The most reliable search approach for ClinicalTrials.gov: filter by condition + "Recruiting" + your geographic region, and pay attention to the "Eligibility Criteria" tab before contacting a site. Most refractory disease trials have specific prior treatment requirements (e.g., "failed at least 2 biologics with different mechanisms of action") that eliminate a large proportion of interested patients before the first screening visit.
Condition-specific organizations with patient-facing trial navigation services: Lupus Research Alliance (lupusresearch.org) maintains a dedicated trial finder with study navigators; Myositis Association (myositis.org) tracks CAR-T studies specifically; Arthritis Foundation (arthritis.org) has an "arthritis by the numbers" trial finder. For CAR-T trials in SLE and myositis specifically, the most efficient approach is direct contact with the RESET-SLE team at Stanford or Penn, or the RESCUE team at Erlangen — they can assess eligibility remotely based on medical records before requiring an in-person visit.
Key Takeaways
- Anti-CD19 CAR-T therapy (Mackensen et al., Nature Medicine 2022/2024) achieved drug-free clinical remission in all 15 patients with severe refractory SLE, myositis, and systemic sclerosis in Phase 1/2 data, with 2+ year follow-up in the earliest patients. Phase 2 RESET-SLE (NCT05765072) and RESCUE-myositis are now enrolling at specialized centers.

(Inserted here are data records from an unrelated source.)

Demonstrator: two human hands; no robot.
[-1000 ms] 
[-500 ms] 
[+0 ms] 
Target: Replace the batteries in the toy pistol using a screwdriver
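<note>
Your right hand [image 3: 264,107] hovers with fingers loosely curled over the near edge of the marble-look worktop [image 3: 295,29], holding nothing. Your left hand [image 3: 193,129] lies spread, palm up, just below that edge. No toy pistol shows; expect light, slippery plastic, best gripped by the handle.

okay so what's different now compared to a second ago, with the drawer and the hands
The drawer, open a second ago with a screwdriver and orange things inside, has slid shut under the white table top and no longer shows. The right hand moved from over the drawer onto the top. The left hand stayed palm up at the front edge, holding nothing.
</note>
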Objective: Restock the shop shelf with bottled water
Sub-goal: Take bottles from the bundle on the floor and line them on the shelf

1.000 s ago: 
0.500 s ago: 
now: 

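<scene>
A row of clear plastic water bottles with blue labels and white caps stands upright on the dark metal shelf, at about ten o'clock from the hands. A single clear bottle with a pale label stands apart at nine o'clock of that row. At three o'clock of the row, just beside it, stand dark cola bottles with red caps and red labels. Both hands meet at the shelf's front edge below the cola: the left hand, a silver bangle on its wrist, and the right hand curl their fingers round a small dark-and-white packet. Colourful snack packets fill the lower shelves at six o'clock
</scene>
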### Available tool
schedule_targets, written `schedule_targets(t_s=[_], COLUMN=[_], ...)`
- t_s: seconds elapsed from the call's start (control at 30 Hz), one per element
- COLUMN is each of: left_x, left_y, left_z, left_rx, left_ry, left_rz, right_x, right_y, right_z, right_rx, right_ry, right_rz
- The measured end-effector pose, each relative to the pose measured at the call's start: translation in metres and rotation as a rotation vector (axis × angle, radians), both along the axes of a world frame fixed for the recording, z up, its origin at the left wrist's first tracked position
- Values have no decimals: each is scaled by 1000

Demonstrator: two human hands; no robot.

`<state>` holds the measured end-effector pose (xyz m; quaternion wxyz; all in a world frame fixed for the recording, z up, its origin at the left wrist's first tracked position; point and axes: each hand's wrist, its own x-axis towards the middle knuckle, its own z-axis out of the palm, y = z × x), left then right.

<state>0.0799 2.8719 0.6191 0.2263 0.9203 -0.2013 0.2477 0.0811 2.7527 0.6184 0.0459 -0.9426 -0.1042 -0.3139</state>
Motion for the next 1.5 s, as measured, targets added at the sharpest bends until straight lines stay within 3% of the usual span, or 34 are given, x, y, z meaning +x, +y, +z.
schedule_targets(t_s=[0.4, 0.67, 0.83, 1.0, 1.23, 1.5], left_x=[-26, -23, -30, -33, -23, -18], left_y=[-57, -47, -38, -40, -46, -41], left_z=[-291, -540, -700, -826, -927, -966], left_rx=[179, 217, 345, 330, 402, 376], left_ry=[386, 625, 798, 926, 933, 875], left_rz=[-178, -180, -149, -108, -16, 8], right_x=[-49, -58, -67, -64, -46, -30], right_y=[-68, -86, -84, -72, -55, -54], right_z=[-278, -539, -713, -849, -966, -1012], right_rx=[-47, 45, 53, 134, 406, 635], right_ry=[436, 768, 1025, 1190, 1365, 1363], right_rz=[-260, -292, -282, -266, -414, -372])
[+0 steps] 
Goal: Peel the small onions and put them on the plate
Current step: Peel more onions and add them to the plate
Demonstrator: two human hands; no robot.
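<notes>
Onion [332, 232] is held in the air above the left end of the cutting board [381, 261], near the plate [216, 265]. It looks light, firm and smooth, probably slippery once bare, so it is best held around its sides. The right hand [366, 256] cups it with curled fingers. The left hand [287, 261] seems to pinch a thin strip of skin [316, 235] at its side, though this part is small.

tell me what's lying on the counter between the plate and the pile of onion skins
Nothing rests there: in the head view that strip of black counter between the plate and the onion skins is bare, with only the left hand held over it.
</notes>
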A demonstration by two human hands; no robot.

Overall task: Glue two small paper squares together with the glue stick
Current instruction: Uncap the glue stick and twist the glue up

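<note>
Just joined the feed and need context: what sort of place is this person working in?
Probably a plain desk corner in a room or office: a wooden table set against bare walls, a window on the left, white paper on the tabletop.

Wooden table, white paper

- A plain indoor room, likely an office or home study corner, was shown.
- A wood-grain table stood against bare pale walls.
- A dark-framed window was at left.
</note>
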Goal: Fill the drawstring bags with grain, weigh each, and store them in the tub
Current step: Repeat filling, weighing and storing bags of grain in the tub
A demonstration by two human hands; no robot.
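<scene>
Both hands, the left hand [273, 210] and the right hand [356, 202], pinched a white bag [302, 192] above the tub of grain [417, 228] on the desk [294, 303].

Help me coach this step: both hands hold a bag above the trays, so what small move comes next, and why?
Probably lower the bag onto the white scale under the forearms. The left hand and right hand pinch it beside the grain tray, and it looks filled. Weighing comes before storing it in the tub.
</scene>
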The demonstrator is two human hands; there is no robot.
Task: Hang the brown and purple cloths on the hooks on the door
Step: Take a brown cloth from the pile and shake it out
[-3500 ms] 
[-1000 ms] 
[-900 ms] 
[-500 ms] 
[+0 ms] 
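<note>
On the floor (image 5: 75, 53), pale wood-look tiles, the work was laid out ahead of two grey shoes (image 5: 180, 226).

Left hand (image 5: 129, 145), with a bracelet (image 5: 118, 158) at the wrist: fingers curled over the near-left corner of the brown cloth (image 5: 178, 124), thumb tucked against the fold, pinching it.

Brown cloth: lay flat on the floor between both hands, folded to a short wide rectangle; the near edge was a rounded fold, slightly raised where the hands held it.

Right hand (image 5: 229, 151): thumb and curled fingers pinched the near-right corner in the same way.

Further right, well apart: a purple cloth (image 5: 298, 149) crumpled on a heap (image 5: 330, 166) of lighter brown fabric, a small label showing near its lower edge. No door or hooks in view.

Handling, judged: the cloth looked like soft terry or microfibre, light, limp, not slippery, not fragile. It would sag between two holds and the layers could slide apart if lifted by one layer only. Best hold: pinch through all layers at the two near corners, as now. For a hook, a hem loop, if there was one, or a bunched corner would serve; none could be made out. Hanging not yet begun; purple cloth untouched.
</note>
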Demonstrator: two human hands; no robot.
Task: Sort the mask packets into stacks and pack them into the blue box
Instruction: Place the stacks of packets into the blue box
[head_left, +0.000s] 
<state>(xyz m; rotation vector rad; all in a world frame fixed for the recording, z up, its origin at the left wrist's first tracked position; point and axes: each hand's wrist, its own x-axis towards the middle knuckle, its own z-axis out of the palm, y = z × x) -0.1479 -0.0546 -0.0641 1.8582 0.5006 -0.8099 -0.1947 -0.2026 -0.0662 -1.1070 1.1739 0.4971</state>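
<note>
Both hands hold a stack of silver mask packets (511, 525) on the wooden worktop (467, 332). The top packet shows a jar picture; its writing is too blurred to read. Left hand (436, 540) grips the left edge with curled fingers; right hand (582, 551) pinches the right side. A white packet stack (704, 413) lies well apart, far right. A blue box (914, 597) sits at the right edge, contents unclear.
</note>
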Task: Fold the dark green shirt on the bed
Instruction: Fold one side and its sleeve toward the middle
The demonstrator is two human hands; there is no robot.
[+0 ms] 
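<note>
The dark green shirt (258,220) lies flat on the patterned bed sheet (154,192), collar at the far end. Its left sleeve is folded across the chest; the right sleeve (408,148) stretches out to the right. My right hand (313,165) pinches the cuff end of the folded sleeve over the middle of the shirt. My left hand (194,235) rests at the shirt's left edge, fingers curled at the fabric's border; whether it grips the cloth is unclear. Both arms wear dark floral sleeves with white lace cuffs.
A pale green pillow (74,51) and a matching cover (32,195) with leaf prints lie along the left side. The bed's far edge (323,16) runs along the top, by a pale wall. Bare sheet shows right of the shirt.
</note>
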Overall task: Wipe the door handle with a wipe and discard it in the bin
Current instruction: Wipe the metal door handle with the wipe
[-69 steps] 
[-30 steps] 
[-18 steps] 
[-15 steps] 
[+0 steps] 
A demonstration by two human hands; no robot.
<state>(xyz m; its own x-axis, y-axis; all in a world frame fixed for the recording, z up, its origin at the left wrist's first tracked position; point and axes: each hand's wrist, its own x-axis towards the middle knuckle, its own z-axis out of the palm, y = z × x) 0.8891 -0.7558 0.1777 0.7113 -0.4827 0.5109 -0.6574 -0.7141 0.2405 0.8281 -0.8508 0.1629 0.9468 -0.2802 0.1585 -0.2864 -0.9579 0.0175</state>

- Anifrolumab TULIP-2 (NCT02547922) established 47.8% vs. 31.5% BICLA response (p=0.001) for SLE, and telitacicept showed 79% vs. 32% SRI-4 response in Phase 2 (n=249) — Phase 3 data from WESTERN populations is the key 2026 readout.
- TYK2 inhibitors (deucravacitinib) use allosteric pseudokinase domain binding to avoid JAK1/2 off-target effects. Phase 3 RA/SLE trials are enrolling as a safer alternative following ORAL Surveillance MACE and malignancy signals with tofacitinib.
- VEGA Phase 2 established guselkumab plus golimumab combination biologic therapy producing 83.1% UC clinical remission vs. 61.4% and 55.7% for monotherapies alone (p<0.001). Phase 3 EXPLORER (NCT05736536) will determine if this becomes standard of care.
- Drug-free RA remission trials AVERT, RETRO, and SPARE show 25–35% of patients in sustained biologic-induced remission maintain remission after discontinuation at 12 months — clinical and biomarker predictors (anti-CCP status, ultrasound remission, DAS28-CRP threshold) are actively being validated.
- Obinutuzumab (NOBILITY Phase 2, NCT02550652) showed 35% vs. 23% renal complete response in lupus nephritis; Phase 3 REGENCY is enrolling. Frexalimab and tegoprubart use engineered Fc regions to eliminate the thrombotic risk of earlier CD40L agents while preserving the B-T costimulatory blockade mechanism.